Happy tears, sad tears, onion-chopping tears… getting a bit watery-eyed is a perfectly natural part of life, but it turns out that it's pretty darn artistic too.

Dutch artist Maurice Mikkers, who also happens to be a medical laboratory analyst, shed a few tears one day after stubbing his toe, and decided to check out the results under a microscope.

He was so chuffed with what he saw that he set out to create a full series of microscope-based photos of tears, from his own tears and those of willing volunteers.

He's dubbed the series The Imaginarium Of Tears, and it's very impressive.

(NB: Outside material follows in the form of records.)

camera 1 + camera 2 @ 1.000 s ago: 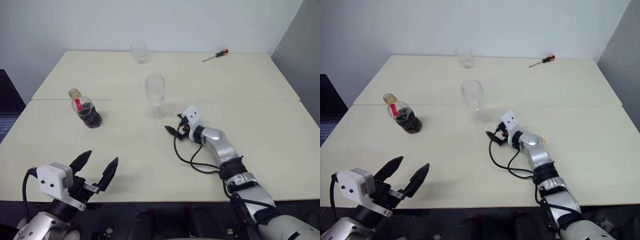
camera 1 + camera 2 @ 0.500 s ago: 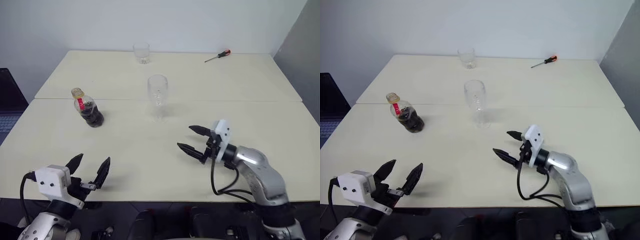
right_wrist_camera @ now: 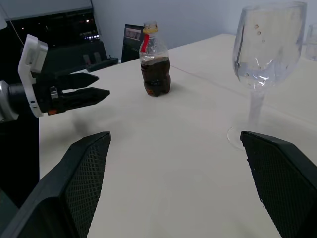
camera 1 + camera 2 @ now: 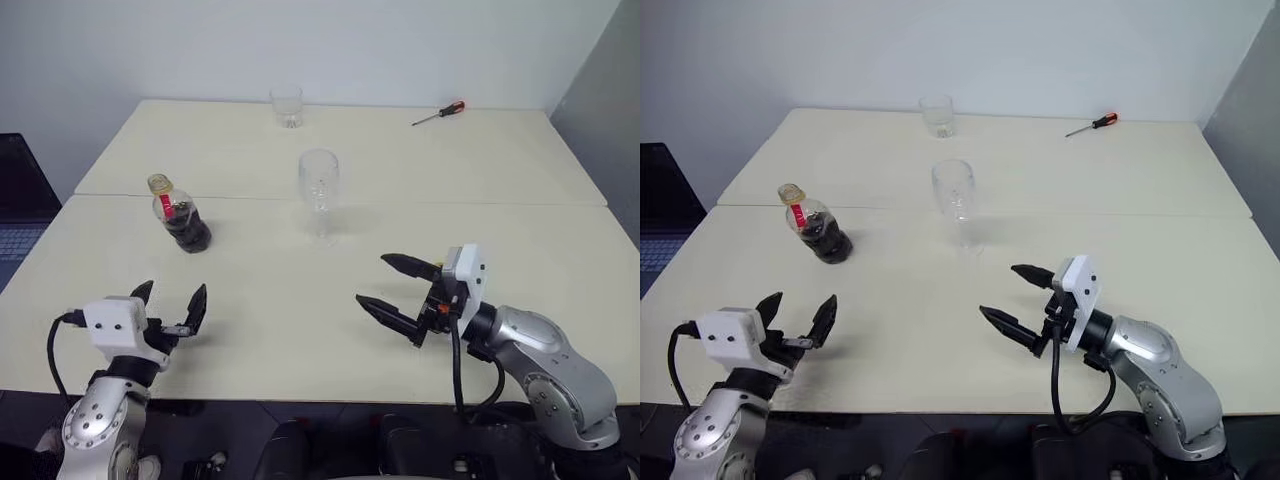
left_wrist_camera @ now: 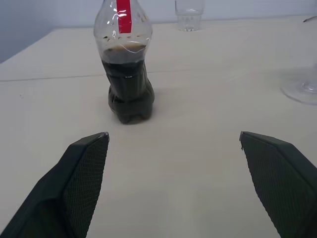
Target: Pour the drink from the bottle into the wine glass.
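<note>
The bottle stands upright on the left half of the table, with dark drink in its lower part, a red label and a yellow cap. The empty wine glass stands upright at the table's middle. My left gripper hovers open over the near left edge, pointing at the bottle from well short of it. My right gripper is open over the near right part of the table, aimed leftward, nearer to me than the glass and apart from it. The right wrist view shows the left gripper as well.
A short clear tumbler stands at the table's far edge. A red-handled screwdriver lies at the far right. A seam crosses the cream table behind the glass. A grey wall rises at the right.
My right arm drew back from beside the glass toward me and lifted off the table. My left gripper moved forward over the table edge toward the bottle. Both stayed open.
</note>
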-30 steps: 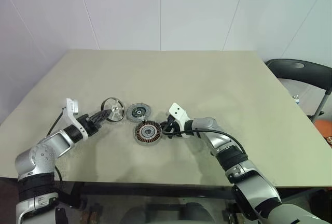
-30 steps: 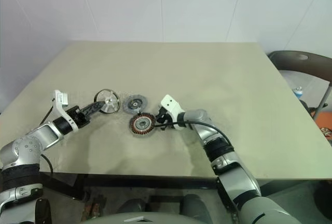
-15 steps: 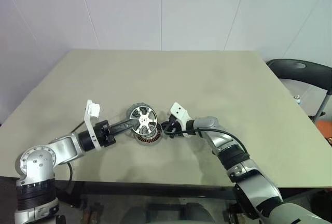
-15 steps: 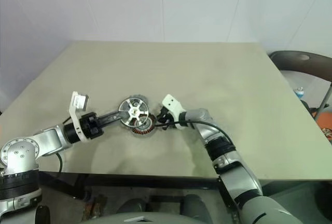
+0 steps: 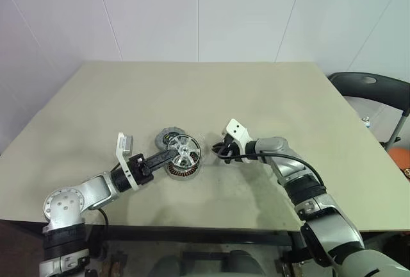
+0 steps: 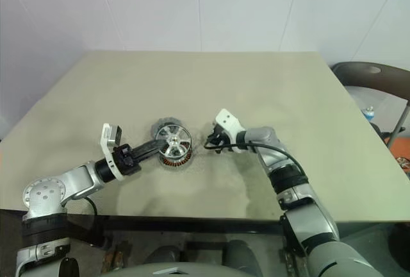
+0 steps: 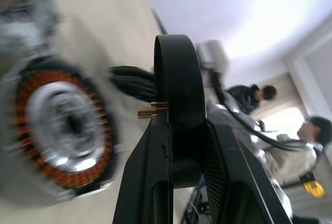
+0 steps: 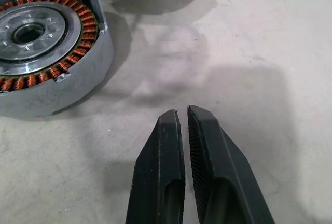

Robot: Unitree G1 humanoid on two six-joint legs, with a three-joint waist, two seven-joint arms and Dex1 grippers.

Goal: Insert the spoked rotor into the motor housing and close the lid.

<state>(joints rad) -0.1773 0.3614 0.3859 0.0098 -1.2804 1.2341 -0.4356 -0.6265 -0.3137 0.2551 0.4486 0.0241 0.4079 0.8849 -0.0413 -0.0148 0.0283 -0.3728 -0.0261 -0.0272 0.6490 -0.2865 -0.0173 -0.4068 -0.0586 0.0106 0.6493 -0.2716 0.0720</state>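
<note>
Left eye view gives you the left gripper (image 5: 172,155) clamped on the spoked rotor (image 5: 184,151), which it holds tilted just above the motor housing (image 5: 181,169) on the table (image 5: 269,97). Your lid (image 5: 168,138) lies flat just behind them. Right wrist view shows the right gripper (image 8: 182,117) with fingers nearly together and nothing between them, near the housing but clear of it
</note>
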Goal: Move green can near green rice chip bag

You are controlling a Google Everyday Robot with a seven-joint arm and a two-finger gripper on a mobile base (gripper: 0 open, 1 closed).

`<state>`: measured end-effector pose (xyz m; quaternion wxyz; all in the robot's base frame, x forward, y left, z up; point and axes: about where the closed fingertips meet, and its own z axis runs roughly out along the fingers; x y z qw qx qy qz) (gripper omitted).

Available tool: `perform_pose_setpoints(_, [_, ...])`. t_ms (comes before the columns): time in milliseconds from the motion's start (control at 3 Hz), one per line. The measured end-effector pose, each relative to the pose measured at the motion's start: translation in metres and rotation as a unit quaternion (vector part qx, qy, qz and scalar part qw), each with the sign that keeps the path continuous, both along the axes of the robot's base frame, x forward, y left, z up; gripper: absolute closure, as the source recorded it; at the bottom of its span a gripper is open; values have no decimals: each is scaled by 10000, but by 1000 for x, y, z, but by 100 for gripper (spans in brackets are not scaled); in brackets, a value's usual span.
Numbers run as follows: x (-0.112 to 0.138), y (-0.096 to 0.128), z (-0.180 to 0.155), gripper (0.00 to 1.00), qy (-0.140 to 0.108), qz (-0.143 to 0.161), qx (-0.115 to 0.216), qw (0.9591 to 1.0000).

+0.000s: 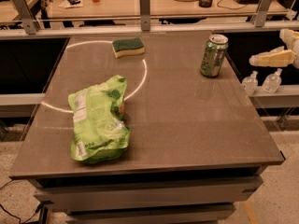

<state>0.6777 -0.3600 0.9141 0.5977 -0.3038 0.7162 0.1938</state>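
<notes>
The green can (214, 55) stands upright near the far right edge of the table, silver top up. The green rice chip bag (98, 120) lies flat and wrinkled on the front left part of the table, well apart from the can. My gripper (273, 58) is cream-coloured and reaches in from the right edge of the view. It is off the table's right side, level with the can and a short way to its right, not touching it. It holds nothing that I can see.
A green-and-yellow sponge (127, 46) lies at the far middle of the brown table (187, 125). A white ring is marked on the table's left half. Two small clear bottles (261, 82) stand on a ledge beyond the right edge. Desks with clutter stand behind.
</notes>
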Motion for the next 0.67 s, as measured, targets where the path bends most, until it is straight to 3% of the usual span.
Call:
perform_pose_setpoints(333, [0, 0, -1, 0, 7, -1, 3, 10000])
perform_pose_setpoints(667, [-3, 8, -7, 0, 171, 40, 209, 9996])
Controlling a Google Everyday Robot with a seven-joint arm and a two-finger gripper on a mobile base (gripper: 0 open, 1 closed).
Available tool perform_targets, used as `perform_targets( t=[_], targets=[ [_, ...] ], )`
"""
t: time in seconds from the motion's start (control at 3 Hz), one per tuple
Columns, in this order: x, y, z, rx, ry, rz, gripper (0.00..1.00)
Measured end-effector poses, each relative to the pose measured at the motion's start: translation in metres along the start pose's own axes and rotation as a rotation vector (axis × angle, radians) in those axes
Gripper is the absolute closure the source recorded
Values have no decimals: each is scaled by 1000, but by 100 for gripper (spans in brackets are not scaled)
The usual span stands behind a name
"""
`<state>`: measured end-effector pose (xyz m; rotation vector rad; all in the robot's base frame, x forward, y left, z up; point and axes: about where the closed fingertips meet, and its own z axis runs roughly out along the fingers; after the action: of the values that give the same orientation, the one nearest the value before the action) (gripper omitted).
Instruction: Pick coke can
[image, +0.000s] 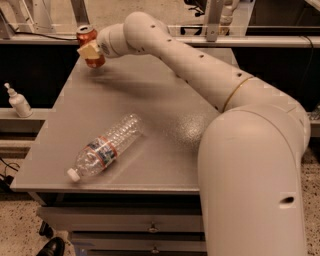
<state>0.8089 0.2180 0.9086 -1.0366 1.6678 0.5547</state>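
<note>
The coke can (88, 37) is a small red can with a silver top, at the far left corner of the grey table (150, 110). My gripper (91, 50) is at the can, reached across from the right, and its cream fingers (87, 50) are closed on the can's middle. The can is slightly tilted, with its base just above the table surface. Part of the can's side is hidden by the fingers.
A clear plastic water bottle (106, 147) with a red-blue label lies on its side near the table's front left. A white pump bottle (19, 102) stands on a lower shelf to the left. A rail (260, 41) runs behind the table.
</note>
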Motion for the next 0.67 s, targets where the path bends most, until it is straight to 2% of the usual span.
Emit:
perform_targets(
  t=[0.33,0.67],
  targets=[
    [-24,-13,-31,28,-56,41,100],
    [-65,-22,-63,39,-126,52,100]
  ],
)
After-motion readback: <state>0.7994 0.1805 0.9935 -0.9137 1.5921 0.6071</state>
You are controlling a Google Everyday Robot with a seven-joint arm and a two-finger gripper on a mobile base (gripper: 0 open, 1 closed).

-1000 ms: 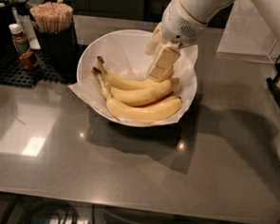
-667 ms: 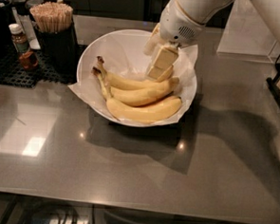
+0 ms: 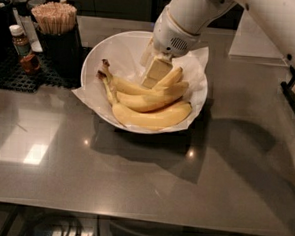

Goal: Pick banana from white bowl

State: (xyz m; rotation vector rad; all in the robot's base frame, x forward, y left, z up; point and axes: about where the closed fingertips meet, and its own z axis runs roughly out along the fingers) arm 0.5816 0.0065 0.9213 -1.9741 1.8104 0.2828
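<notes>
1. A white bowl point(image 3: 92, 61) sits on a grey counter point(image 3: 133, 184), towards the back and a little left of centre.
2. Crinkled white paper point(image 3: 197, 63) lines the bowl and sticks out past the rim on the right and at the front left.
3. Three bananas point(image 3: 152, 119) lie in the bowl, side by side, with their stems together on the left and their tips on the right.
4. The robot's white arm point(image 3: 194, 12) comes down from the top right, over the back of the bowl.
5. The gripper point(image 3: 152, 77) is down inside the bowl, at the rear banana point(image 3: 173, 77), about at its middle and touching it or very nearly so.
6. Whether the gripper is open or closed, and whether it has hold of the banana, cannot be told from this angle.
7. All three bananas rest on the paper; none is lifted.
8. Left of the bowl and just beside it stands a dark cup of wooden sticks point(image 3: 56, 19), upright.
9. Further left a small brown bottle point(image 3: 22, 47) with a white cap stands on a black mat point(image 3: 15, 77).
10. A white sheet point(image 3: 257, 41) stands at the back right, well apart from the bowl.
</notes>
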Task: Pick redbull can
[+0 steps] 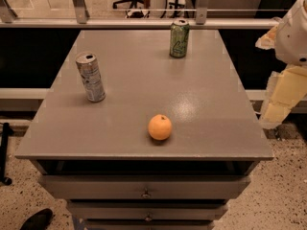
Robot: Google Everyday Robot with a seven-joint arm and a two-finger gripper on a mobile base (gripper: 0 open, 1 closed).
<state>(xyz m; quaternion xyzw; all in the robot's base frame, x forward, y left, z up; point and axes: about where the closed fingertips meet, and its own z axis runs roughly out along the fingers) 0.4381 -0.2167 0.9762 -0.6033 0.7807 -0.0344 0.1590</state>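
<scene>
I see the redbull can (90, 77) upright mid-left on the grey cabinet top (206, 95), green can (179, 38) upright top centre, orange (159, 127) lower centre. Gripper (279, 99) is at the right edge of frame, off the top, well apart from all 3.

Dim, warm overhead light; soft glare on the table (201, 87) behind the orange (159, 127), small shadow beneath it; gripper (273, 114) pale beside the table's right edge

My arm (293, 32) comes into view at the far right edge, where only its rounded white housing shows near the top corner. Below it my gripper (276, 104), pale yellow, hangs in the air pointing downward and tilted a little to the left, partly cut off by the edge.
</scene>
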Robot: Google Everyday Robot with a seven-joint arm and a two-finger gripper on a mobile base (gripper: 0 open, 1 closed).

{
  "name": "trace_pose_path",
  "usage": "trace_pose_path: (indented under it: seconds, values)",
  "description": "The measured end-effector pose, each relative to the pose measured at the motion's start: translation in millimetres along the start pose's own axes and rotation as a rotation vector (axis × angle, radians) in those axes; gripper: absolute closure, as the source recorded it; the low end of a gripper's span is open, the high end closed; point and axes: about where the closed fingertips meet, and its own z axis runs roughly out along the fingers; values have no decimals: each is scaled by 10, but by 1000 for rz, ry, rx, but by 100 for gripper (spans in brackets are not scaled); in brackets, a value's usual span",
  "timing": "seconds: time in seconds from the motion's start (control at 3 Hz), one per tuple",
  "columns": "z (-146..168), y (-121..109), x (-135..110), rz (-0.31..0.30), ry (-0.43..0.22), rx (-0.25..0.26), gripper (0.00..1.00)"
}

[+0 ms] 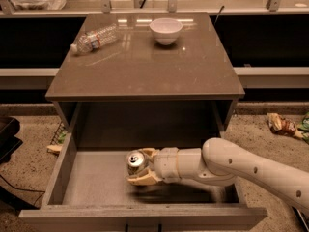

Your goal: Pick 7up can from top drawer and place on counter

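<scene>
The 7up can [137,160] is inside the open top drawer [91,185], near the middle of its floor, with its silver top tilted towards the camera. My gripper [138,166] reaches in from the right and is shut on the can, one finger [147,152] behind it and the other [141,180] in front. The pale arm [241,166] crosses the drawer's right side. The glossy brown counter [145,69] tops the cabinet above the drawer.
A clear plastic water bottle [94,38] lies at the counter's back left. A white bowl [166,30] stands at its back centre. Snack wrappers [282,124] lie on the floor at right, a dark object [7,139] at left. The drawer's front panel [145,217] juts out.
</scene>
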Motion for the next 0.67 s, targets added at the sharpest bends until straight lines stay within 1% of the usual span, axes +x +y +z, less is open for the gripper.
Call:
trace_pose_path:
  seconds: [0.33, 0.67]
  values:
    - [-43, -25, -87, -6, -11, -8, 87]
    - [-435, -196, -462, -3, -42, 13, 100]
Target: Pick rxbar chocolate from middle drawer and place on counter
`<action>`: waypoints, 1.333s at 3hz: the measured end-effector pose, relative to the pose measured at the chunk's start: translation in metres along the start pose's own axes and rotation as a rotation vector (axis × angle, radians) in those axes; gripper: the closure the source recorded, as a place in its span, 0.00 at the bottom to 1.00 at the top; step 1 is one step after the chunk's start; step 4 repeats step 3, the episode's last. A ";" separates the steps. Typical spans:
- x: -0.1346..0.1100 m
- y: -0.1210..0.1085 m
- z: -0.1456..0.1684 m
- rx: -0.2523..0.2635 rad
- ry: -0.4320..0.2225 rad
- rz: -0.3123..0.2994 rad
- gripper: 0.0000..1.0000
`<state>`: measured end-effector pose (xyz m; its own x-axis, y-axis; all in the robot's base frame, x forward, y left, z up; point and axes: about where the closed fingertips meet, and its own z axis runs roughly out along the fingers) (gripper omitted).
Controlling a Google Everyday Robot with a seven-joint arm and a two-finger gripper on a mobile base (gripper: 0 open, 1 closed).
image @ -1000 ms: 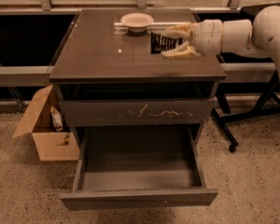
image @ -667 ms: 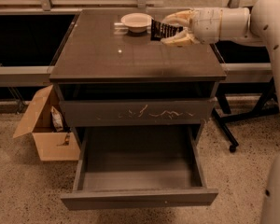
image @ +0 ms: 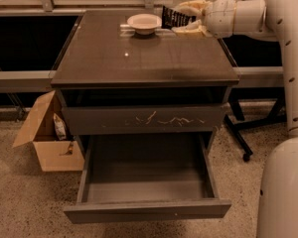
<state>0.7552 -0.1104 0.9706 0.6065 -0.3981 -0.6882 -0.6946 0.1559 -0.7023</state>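
My gripper (image: 185, 18) is over the far right part of the counter (image: 139, 58), just right of a white bowl. Its pale fingers (image: 191, 6) are shut on the rxbar chocolate (image: 172, 18), a flat black wrapper with white lettering, held tilted just above the counter top. The middle drawer (image: 146, 209) is pulled wide open below, and its inside looks empty. The drawer front with pale scratch marks (image: 144, 119) above it is closed.
A small white bowl (image: 144, 22) sits at the back of the counter. An open cardboard box (image: 49, 138) with a packet in it stands on the floor at the left. A black stand with a caster (image: 241, 138) is at the right.
My gripper has carried the rxbar from the counter's right middle toward the back, close to the white bowl. The drawer has stayed open.
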 end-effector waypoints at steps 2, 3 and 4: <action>0.000 0.000 0.000 0.000 0.000 0.000 0.00; 0.000 0.000 0.000 0.000 0.000 0.000 0.00; 0.000 0.000 0.000 0.000 0.000 0.000 0.00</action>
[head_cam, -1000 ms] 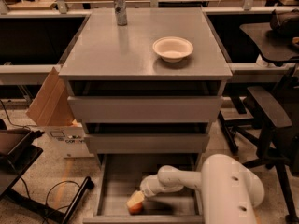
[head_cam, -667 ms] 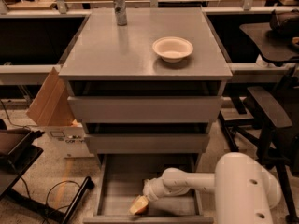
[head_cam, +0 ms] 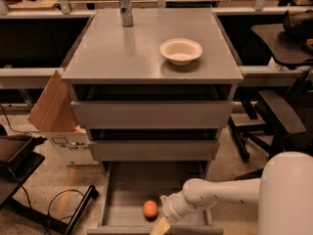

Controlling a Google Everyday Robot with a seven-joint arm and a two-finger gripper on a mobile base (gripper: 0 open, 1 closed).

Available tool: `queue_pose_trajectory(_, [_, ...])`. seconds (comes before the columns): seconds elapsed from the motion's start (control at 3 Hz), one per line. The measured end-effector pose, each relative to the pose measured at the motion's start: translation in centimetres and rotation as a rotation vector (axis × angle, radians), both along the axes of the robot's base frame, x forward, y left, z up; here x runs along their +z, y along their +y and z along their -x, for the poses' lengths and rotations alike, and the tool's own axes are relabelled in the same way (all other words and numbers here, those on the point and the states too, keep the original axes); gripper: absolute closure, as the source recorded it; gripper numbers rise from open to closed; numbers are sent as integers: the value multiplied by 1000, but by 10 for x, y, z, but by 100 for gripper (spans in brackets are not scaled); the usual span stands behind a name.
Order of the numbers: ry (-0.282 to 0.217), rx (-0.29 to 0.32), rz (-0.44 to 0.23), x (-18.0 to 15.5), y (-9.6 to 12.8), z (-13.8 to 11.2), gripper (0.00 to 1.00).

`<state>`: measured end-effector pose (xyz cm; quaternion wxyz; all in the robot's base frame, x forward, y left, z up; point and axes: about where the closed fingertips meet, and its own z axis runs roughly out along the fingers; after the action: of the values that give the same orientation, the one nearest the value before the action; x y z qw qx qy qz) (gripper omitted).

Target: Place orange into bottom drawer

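The orange lies on the grey floor of the open bottom drawer, near its front edge. My gripper is low over the drawer, just right of the orange and apart from it. It is open and holds nothing; one pale fingertip hangs over the drawer's front edge. My white arm reaches in from the lower right. The two grey drawers above are closed or nearly closed.
A white bowl and a metal can stand on the cabinet top. A cardboard box leans at the cabinet's left. A black office chair stands to the right, and a black stand with cables on the floor at left.
The orange was in my gripper over the drawer; now it rests free on the drawer floor. The gripper has let go and shifted right and toward the front edge.
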<state>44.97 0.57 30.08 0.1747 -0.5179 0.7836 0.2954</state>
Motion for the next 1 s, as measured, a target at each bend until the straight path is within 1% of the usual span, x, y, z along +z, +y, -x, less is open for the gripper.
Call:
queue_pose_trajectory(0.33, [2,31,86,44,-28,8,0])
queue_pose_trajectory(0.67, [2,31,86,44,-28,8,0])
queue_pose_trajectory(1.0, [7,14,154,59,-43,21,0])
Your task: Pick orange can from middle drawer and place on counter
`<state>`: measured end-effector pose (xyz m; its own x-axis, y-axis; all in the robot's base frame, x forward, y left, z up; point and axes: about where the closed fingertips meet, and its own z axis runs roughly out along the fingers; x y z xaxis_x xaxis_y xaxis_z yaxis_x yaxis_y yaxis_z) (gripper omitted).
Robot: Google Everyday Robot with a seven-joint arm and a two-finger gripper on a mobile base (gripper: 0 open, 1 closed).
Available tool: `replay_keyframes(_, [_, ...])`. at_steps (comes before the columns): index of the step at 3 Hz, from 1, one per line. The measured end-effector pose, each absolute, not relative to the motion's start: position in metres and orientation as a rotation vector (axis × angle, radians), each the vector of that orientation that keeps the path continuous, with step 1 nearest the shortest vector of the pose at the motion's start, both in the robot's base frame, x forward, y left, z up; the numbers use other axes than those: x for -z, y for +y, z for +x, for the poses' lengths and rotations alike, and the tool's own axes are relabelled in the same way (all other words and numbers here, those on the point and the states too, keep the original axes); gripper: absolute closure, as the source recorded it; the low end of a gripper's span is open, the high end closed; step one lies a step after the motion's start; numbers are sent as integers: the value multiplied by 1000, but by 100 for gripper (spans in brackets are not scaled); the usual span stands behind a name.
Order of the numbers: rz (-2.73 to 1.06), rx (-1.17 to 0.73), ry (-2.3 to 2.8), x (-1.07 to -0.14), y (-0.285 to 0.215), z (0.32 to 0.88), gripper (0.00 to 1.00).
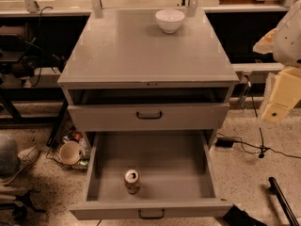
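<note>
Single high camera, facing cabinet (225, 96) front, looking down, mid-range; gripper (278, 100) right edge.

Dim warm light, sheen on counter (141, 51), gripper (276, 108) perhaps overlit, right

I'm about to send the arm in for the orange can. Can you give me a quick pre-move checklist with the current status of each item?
1. Middle drawer pulled open: ok.
2. Orange can upright near the drawer's front wall, nothing touching it: ok.
3. Gripper lined up over the can: not ok, it hangs off the cabinet's right side.
4. Gripper carrying nothing: cannot tell.
5. Bare room on the counter for the can: ok, the white bowl sits only at the back.
6. Can forward of the upper drawer front: ok.
</note>
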<state>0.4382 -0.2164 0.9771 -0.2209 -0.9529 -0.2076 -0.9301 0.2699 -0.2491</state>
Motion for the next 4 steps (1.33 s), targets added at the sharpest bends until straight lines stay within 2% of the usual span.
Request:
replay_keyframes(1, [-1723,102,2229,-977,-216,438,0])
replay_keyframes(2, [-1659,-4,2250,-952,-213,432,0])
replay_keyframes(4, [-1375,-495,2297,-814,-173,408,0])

Maurice says he didn't notice much difference between the microscopic look of say, the tears he cried while chopping onions and the tears a friend with an ill father had cried – but notes that each tear was still uniquely different because of the "oils, enzymes and antibodies" that formed it.

However another similar experiment last year did show up some interesting results. When examined in closer detail, it seems that our tears do vary somewhat depending on the reasons behind them.

Photographer Rose-Lynn Fisher studied the composition of 100 different tears for her exhibition The Topography of Tears and discovered that basal tears (the ones that our body produces to lubricate our eyes) are drastically different from the tears that happen when we are chopping onions.

Similarly, tears of laughter have a very different make-up than tears of sorrow. Again, this could be down to the molecular make-up of each tear, or could be due to other external factors.

"There are so many variables—there’s the chemistry, the viscosity, the setting, the evaporation rate and the settings of the microscope," Jospeh Stromberg of the Smithsonian’s Collage of Arts and Sciences told Lifebuzz of Fisher's work.

Fascinating – and pretty beautiful too.